Prokuratura w Turynie przeszukała biura Juventusu. W całą sprawę zamieszani są m.in Andrea Agnelli (prezes Juve), Fabio Paratici (ex dyrektor sportowy), Pavel Nedved (wiceprezes), a dodatkowo został przesłuchany Federico Cherubini (dyrektor generalny).
Marco Donzelli, prezes CODACONS (organizacji zajmującej się ochroną praw konsumentów) udzielił wywiadu portalowi tuttomercatoweb.com, którego głównym tematem było dochodzenie skierowane w stronę Juventusu. Prezes zadeklarował, że będzie domagał się poważnej kary dla Bianconerich, jeżeli zostaną oni uznani za winnych. "Wszystkie te zarzuty są bardzo poważne tym bardziej, że w tamtych latach Juventus wyraźnie dominował w Serie A" - rozpoczął.

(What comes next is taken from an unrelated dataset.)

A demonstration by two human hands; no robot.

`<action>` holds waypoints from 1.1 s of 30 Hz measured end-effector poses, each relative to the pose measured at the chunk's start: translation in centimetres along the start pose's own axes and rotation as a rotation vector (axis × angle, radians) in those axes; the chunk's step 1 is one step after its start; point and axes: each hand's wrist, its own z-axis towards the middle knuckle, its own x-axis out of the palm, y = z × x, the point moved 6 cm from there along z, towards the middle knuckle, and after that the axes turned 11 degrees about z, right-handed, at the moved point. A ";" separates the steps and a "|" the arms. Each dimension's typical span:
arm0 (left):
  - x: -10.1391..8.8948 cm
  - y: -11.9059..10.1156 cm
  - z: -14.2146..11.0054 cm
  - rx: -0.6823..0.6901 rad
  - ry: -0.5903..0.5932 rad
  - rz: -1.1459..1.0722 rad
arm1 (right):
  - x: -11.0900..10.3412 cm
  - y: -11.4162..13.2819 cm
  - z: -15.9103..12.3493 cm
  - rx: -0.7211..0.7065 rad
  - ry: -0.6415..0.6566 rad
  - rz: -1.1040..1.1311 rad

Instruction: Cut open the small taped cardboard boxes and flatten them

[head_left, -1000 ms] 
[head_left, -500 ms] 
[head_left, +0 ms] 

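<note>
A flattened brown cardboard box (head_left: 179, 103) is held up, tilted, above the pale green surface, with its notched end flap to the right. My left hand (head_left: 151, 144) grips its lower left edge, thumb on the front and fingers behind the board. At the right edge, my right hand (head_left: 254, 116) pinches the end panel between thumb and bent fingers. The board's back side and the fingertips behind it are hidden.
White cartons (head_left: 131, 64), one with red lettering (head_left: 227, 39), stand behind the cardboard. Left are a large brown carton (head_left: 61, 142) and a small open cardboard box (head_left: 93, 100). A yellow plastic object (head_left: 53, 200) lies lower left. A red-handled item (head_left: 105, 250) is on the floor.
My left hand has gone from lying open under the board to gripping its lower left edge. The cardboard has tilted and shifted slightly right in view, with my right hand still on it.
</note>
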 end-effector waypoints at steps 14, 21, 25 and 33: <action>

"Jeżeli finalnie okaże się, że Juventus zyskał przewagę nad wszystkimi rywalami przez takie transakcje, to aspekt sportowej rywalizacji zostałby zakrzywiony, a w konsekwencji federacja oraz władze regulujące konkurencję na rynku będą musiały interweniować, stosując odpowiednie sankcje. Za takie rzeczy odpowiedzialne są jednostki, ale kara nie ominęłaby klubu. Chcemy być uczciwi wobec tysięcy kibiców i przedstawimy stanowisko, wnioskując do prokuratury o degradację oraz odebranie tytułów mistrzowskich, zdobytych w tamtym czasie" - dodał Donzelli, którego organizacja działa przy Włoskim Komitecie Olimpijskim (CONI).
W 2018 roku z podobnymi zarzutami mierzyły się dwa mediolańskie kluby - Inter oraz Milan - natomiast żadne z nich nie zostało ukarane. W 2006 roku Juventus został zdegradowany do Serie B w wyniku afery Calciopoli, przez co klub stracił dwa tytuły mistrzowskie. Kiedy turyńczycy zaczęli ubiegać się o odszkodowanie, to kolejne instancje uznawały całą sprawę za przedawnioną.